◆ **What to work on**
Search the entries for the word "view". Copy each line in which it is found.

(Data items)

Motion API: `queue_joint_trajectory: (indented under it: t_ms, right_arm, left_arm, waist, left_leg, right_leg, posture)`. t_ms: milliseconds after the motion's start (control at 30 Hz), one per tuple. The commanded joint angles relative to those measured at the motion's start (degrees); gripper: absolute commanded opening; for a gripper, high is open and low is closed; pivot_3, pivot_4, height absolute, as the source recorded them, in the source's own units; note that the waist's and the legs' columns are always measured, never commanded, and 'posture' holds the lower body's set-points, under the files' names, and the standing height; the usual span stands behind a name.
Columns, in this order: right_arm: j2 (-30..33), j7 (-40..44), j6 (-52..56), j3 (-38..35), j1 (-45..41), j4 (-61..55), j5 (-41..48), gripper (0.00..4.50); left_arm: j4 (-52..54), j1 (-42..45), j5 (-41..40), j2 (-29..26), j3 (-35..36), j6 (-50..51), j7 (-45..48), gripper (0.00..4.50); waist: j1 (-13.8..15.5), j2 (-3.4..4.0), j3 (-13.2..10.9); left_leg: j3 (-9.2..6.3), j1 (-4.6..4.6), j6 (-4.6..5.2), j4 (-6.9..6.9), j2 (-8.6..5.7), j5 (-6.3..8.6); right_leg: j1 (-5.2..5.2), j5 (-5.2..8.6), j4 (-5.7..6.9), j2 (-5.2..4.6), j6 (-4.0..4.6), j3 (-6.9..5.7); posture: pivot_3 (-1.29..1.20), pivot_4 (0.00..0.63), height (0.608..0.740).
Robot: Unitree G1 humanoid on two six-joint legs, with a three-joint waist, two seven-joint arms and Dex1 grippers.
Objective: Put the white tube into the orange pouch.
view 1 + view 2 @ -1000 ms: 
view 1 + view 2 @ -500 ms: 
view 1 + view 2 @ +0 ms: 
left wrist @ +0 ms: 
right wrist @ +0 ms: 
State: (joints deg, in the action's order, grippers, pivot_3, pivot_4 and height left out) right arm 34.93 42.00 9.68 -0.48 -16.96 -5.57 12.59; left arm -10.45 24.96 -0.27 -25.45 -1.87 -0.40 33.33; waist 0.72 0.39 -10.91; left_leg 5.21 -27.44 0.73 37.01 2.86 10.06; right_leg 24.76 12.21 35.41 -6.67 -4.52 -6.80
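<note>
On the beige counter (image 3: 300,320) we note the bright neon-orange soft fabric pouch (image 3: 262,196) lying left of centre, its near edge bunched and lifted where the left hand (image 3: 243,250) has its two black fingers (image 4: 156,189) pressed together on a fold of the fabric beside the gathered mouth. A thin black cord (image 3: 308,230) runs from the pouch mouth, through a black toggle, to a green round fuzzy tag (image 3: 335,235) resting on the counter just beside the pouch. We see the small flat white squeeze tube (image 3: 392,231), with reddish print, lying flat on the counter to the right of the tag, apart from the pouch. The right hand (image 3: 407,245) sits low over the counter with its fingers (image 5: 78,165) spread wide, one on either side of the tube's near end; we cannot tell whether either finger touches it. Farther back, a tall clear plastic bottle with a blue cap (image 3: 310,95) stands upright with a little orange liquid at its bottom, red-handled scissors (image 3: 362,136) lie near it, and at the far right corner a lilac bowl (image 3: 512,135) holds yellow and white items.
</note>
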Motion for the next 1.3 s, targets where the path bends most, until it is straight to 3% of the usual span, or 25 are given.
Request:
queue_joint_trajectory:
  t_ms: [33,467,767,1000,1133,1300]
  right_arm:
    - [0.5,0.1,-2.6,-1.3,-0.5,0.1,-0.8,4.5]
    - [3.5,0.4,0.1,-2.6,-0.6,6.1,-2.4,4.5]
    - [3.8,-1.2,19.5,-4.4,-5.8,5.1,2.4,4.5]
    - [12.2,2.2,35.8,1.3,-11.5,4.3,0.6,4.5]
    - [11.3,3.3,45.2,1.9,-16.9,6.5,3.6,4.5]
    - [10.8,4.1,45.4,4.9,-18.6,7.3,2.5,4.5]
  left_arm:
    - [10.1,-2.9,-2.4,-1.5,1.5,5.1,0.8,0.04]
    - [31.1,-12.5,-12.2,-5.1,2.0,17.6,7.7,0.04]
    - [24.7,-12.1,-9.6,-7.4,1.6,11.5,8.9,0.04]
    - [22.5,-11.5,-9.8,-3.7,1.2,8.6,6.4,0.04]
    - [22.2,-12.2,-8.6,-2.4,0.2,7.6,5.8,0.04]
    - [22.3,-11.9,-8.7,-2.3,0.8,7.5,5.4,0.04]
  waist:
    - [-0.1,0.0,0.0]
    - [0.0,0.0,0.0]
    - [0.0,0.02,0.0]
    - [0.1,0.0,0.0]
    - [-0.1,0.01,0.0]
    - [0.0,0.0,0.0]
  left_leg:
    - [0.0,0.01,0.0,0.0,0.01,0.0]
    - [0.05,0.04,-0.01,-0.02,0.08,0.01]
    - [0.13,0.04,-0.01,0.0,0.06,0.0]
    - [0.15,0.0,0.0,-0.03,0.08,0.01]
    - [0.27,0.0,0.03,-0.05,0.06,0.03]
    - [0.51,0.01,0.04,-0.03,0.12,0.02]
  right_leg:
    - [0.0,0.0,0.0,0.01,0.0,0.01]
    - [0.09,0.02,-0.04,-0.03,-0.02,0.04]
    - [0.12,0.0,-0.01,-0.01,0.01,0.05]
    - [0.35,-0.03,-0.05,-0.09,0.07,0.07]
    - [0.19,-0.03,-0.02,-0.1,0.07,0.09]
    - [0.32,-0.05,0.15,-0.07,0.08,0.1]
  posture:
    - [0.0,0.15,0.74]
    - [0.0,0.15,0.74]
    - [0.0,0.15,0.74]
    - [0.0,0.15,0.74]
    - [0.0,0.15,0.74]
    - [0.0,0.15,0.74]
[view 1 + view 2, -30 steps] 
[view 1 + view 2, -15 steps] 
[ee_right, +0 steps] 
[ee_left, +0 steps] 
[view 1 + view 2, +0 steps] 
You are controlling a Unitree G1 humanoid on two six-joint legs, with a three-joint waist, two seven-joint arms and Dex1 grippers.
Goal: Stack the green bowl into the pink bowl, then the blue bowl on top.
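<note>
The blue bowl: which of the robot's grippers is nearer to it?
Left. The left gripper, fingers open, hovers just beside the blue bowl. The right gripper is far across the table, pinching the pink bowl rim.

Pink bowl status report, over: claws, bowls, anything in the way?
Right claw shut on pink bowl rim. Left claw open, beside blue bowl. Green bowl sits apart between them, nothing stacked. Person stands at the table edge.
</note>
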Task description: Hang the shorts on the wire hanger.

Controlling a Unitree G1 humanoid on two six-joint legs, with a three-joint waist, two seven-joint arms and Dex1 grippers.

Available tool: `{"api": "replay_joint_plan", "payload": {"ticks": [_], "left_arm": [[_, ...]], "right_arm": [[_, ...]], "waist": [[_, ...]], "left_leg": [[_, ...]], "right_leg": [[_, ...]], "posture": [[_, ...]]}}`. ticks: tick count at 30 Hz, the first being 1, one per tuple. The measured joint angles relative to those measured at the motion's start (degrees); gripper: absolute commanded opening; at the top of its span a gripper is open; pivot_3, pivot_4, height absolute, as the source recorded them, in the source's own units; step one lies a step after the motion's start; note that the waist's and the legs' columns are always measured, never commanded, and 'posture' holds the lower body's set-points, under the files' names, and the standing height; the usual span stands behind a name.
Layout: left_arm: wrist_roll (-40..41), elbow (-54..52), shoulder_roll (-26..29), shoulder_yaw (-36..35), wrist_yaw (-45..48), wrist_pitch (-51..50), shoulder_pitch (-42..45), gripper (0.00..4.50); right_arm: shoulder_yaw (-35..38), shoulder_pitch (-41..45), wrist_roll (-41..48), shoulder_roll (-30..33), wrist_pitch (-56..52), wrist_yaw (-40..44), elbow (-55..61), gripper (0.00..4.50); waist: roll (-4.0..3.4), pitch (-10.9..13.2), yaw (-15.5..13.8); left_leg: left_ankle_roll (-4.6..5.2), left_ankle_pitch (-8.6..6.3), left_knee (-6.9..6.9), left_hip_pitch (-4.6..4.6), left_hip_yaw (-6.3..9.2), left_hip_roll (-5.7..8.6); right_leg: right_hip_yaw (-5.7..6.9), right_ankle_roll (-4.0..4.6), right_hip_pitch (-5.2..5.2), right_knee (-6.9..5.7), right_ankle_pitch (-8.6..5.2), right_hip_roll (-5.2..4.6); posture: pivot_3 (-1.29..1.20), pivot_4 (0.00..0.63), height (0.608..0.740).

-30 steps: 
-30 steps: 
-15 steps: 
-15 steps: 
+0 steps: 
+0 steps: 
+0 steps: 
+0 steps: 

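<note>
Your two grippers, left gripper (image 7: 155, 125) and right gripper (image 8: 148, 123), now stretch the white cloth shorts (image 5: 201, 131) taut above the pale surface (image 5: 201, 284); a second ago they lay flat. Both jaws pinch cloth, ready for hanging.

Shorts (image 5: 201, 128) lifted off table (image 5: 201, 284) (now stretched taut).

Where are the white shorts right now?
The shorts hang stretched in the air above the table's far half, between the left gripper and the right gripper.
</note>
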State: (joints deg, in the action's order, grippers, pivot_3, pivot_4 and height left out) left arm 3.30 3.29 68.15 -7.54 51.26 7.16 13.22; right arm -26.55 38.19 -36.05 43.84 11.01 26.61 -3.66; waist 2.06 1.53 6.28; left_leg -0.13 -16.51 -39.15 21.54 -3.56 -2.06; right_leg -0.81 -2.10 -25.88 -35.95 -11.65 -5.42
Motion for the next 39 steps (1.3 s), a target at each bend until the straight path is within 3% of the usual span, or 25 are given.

◆ **Solution for this task**
view 1 + view 2 @ -1000 ms: 
view 1 + view 2 @ -500 ms: 
view 1 + view 2 @ +0 ms: 
[view 1 + view 2, -30 steps] 
[view 1 + view 2, -15 steps] 
[view 1 + view 2, +0 steps] 

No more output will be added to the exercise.